● YOUR OBJECTIVE:
There is one span to output from the data below: the lines starting at the line with "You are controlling" and ending at the line with "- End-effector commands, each". Output it exactly, ends included, nothing more.

====

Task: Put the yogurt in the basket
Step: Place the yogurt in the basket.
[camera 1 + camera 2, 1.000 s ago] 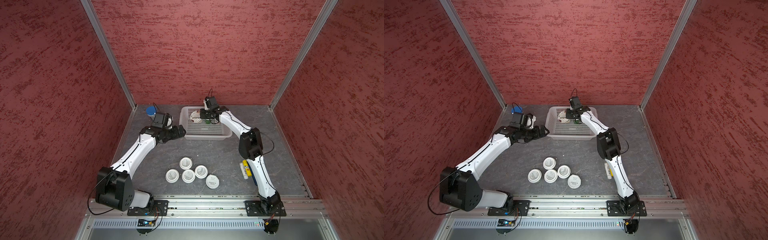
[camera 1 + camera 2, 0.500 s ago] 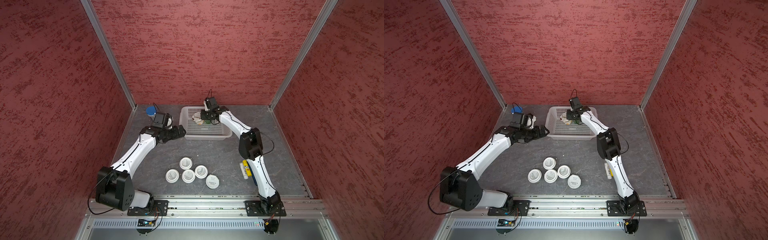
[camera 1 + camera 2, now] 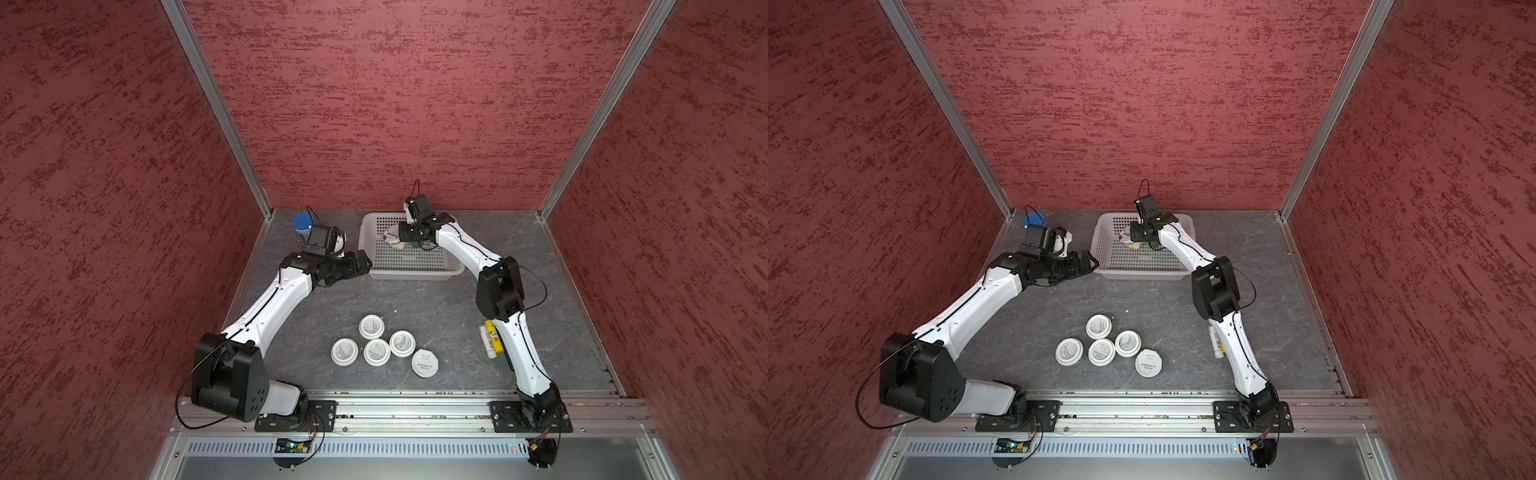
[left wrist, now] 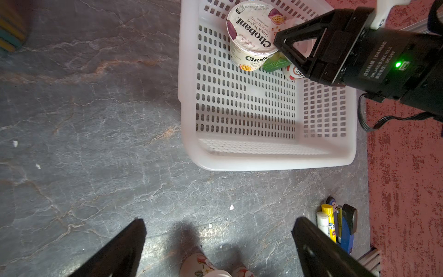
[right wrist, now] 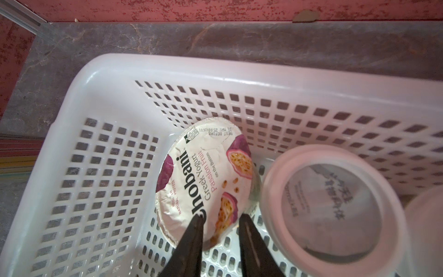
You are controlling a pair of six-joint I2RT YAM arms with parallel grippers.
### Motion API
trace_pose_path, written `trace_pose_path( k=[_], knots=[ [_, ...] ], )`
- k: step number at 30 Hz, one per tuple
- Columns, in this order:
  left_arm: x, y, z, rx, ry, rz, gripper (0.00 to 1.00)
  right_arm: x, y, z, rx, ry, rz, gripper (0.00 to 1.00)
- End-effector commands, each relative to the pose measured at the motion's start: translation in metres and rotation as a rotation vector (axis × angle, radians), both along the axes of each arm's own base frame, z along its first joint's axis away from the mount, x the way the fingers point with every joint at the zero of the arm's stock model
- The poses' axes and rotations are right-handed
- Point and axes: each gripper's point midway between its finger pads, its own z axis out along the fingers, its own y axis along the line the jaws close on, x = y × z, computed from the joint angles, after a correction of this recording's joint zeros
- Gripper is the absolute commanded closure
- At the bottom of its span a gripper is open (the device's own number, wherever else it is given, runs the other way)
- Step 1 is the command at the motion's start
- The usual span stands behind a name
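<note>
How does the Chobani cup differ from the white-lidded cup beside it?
The Chobani cup has a crinkled foil lid with black lettering and purple fruit; the white-lidded cup has a smooth lid with grey print. The Chobani cup's side is white, the white-lidded cup's green. Both are round, inside the basket.

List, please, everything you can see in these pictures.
basket: one, white, back of table.
Chobani cup: one, white foil lid, inside basket.
small white-lidded cup: at least one, white, in basket beside Chobani cup.
white-lidded cups: five, white, clustered on table front.
blue-capped tube: one, blue cap, back left corner.
stationery: several, white, yellow, blue, beside right arm.
patterned cup: one, white-red, by left gripper.
table: one, grey.
left gripper: one, black, open, beside basket.
right gripper: one, black, open, over Chobani cup.
</note>
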Motion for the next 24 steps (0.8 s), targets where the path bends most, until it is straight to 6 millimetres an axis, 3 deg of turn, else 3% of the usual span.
trace_pose_path(
  k=[1, 12, 17, 24],
  knots=[
    [0.001, 0.001, -0.003, -0.013, 0.003, 0.008, 0.00, -0.001, -0.003, 0.039, -0.017, -0.067, -0.007, 0.71],
    [0.001, -0.001, -0.002, -0.018, 0.002, 0.003, 0.00, -0.011, -0.017, 0.023, -0.079, -0.027, -0.036, 0.67],
    [0.000, -0.001, -0.003, -0.016, 0.004, 0.005, 0.00, -0.012, -0.017, 0.039, -0.066, -0.050, -0.026, 0.60],
    [0.001, -0.001, -0.002, -0.019, 0.001, 0.002, 0.00, -0.021, -0.005, 0.050, -0.058, -0.075, 0.020, 0.62]
  ],
)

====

● WRITTEN ANSWER:
You are controlling a pair of six-joint I2RT YAM arms with parallel grippers.
### Motion API
trace_pose_path, written `trace_pose_path( k=[_], knots=[ [_, ...] ], )`
- k: step number at 30 Hz, one per tuple
- Columns, in this order:
  left_arm: x, y, z, rx, ry, rz, gripper (0.00 to 1.00)
  right_arm: x, y, z, rx, ry, rz, gripper (0.00 to 1.00)
- End-effector commands, each relative to the pose measured at the motion's start: translation in metres and rotation as a rotation vector (axis × angle, radians), both along the axes of each arm's own base frame, z along its first joint's axis away from the mount, x the way the fingers point with every joint at the zero of the arm's stock model

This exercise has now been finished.